■ **TASK DESCRIPTION**
Reproduce verbatim the lines of the material below, starting at the line with "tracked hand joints" and ending at the line with "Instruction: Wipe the", both inclusive; skip the rest.

^^^^

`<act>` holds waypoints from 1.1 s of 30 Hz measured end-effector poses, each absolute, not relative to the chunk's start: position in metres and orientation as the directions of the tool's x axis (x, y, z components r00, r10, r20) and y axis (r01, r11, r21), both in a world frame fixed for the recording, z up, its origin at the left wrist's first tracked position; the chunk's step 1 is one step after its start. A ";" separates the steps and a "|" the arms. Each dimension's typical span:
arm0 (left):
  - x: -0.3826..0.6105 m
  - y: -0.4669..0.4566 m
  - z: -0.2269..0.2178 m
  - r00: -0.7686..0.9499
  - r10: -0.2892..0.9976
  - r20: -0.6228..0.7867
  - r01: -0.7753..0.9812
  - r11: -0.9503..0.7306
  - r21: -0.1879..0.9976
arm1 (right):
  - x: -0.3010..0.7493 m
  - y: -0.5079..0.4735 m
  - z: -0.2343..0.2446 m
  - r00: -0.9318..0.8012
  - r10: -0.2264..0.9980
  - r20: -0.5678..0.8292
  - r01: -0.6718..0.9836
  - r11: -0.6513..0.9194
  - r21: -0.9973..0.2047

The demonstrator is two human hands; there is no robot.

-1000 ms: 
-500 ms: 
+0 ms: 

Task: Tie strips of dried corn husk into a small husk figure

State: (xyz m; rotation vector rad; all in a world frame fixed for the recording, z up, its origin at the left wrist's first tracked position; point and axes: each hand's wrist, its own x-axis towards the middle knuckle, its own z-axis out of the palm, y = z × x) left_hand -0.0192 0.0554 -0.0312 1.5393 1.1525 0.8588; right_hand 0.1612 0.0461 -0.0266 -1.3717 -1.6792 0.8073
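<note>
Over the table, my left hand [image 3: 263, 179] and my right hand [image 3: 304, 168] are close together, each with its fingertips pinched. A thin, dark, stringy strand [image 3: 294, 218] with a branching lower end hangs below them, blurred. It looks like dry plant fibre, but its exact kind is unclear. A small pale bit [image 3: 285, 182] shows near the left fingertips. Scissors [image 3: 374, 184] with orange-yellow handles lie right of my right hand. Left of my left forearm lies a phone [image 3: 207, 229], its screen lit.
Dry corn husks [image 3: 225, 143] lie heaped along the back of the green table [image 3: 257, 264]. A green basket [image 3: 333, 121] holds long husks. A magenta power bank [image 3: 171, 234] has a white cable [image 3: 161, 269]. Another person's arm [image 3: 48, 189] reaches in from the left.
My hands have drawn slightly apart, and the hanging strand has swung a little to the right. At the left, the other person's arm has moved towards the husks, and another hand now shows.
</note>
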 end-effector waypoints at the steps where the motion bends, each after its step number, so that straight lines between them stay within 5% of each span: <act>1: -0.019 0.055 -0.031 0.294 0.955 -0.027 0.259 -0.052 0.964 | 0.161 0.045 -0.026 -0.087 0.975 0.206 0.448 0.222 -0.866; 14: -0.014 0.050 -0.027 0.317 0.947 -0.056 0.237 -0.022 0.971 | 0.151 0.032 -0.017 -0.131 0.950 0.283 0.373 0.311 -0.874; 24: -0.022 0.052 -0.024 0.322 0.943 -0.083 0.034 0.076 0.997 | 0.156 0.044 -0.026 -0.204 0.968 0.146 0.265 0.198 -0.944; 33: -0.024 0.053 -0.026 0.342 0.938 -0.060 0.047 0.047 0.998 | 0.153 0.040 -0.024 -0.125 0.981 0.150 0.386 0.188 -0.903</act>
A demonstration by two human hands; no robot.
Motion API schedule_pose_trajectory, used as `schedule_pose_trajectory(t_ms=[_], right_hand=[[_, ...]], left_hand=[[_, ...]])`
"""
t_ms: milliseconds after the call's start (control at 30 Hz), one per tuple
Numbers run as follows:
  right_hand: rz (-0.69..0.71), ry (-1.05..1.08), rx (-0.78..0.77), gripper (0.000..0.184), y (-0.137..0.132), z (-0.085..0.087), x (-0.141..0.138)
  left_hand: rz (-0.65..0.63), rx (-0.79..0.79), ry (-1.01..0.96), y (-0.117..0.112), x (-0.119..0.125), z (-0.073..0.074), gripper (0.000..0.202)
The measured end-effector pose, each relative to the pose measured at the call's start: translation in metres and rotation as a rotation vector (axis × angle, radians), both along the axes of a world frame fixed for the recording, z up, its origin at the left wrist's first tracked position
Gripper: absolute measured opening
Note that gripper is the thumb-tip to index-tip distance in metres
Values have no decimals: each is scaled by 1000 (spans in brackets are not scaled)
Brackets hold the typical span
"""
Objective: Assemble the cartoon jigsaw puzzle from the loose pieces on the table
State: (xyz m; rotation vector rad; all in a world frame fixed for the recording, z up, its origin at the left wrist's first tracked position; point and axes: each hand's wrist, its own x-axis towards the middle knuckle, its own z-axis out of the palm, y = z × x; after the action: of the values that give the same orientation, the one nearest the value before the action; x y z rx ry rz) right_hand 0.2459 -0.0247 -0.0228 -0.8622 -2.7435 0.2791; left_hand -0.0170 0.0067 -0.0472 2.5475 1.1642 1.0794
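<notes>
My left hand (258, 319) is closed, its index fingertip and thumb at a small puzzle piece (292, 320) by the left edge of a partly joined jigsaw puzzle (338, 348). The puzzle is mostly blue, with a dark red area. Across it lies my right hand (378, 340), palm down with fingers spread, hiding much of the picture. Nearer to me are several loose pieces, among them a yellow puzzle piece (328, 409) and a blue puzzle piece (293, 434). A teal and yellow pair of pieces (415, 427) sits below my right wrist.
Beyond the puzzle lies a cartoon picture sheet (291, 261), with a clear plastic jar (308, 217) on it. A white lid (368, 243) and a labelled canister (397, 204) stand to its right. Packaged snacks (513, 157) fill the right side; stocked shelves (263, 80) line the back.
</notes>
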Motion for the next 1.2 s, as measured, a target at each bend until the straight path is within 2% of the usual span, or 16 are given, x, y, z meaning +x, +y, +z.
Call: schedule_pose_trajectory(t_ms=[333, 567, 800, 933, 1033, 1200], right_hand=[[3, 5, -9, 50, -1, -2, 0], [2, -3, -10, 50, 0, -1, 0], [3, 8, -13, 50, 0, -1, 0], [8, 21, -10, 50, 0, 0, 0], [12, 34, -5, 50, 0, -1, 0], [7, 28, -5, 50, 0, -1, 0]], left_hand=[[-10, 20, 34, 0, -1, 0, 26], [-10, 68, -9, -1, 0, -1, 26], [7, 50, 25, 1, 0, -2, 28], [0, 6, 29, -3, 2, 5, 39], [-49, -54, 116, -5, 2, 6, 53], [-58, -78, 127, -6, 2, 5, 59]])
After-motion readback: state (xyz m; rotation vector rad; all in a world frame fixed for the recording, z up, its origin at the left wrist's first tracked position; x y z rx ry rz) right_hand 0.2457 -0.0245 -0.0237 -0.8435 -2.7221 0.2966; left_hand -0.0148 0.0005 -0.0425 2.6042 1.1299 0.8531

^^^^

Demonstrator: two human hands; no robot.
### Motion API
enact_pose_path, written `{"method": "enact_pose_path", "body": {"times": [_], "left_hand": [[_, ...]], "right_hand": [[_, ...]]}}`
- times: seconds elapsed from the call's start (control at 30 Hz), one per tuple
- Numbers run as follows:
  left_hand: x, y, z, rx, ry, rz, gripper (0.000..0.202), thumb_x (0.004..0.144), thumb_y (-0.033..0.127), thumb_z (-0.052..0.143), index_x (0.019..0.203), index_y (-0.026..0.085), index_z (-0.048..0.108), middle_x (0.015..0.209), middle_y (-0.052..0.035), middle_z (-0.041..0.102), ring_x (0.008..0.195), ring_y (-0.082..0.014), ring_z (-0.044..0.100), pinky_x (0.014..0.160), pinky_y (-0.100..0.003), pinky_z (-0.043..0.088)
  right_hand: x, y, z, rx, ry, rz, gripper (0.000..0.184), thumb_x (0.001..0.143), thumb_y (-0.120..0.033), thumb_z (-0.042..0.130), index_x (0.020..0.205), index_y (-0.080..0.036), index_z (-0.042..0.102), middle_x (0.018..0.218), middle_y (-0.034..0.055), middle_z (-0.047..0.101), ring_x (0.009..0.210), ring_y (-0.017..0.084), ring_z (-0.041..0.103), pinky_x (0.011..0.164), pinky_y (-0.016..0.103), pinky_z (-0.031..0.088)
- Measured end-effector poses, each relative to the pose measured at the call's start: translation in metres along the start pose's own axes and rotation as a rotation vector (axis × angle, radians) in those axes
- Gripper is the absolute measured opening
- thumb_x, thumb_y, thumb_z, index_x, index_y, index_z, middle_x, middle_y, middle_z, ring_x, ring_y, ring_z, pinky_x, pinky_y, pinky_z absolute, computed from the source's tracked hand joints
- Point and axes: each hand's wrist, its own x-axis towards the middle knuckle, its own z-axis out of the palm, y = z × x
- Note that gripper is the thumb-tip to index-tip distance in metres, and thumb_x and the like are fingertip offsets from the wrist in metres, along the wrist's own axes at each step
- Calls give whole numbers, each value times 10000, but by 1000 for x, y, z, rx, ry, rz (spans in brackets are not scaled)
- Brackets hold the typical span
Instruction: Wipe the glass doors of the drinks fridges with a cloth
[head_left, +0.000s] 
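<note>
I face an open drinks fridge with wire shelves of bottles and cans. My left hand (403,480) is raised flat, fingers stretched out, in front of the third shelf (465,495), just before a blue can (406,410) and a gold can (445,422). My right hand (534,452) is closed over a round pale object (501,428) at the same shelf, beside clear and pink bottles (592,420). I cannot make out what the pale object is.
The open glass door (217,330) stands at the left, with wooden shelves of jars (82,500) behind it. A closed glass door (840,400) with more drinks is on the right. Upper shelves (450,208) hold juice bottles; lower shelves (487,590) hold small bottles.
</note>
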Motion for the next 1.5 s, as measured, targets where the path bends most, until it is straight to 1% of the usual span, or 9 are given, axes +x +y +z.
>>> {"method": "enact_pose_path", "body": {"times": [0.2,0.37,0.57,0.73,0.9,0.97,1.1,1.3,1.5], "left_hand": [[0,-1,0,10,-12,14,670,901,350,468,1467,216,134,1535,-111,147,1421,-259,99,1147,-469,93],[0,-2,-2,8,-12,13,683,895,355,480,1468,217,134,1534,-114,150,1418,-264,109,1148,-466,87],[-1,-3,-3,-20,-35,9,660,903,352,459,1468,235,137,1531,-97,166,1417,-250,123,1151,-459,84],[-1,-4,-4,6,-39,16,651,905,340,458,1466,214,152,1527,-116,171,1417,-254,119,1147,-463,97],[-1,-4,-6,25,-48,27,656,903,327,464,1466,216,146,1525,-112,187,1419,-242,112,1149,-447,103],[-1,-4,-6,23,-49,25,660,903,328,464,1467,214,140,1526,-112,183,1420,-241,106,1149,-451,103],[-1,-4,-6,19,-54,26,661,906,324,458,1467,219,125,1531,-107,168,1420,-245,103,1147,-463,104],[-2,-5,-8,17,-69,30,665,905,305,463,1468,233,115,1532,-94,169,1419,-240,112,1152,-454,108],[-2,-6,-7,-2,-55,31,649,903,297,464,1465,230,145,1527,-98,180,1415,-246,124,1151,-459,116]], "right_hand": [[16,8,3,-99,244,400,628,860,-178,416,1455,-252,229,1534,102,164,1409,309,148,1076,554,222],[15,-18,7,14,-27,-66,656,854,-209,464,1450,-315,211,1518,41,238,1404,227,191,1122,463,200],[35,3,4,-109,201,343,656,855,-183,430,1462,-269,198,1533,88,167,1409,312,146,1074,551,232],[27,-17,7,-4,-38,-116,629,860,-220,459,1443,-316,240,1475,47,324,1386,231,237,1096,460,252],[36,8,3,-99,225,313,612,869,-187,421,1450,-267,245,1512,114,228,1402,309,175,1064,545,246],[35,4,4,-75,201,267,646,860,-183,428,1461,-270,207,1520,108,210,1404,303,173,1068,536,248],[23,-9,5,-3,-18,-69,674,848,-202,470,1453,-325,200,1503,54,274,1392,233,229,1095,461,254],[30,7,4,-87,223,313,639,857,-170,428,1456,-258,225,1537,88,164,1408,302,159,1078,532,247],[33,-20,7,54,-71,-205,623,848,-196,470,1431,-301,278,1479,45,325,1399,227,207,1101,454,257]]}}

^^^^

■ **COMPLETED EXERCISE**
- thumb_x, thumb_y, thumb_z, index_x, index_y, index_z, middle_x, middle_y, middle_z, ring_x, ring_y, ring_z, pinky_x, pinky_y, pinky_z absolute, computed from the source's tracked hand joints
- Point and axes: each hand's wrist, its own x-axis towards the middle knuckle, its own z-axis out of the palm, y = z × x
- Note that gripper is the thumb-tip to index-tip distance in metres, and thumb_x and the like are fingertip offsets from the wrist in metres, along the wrist's own axes at each step
- Calls give whole numbers, each value times 10000, but by 1000 for x, y, z, rx, ry, rz (spans in brackets are not scaled)
- Brackets hold the typical span
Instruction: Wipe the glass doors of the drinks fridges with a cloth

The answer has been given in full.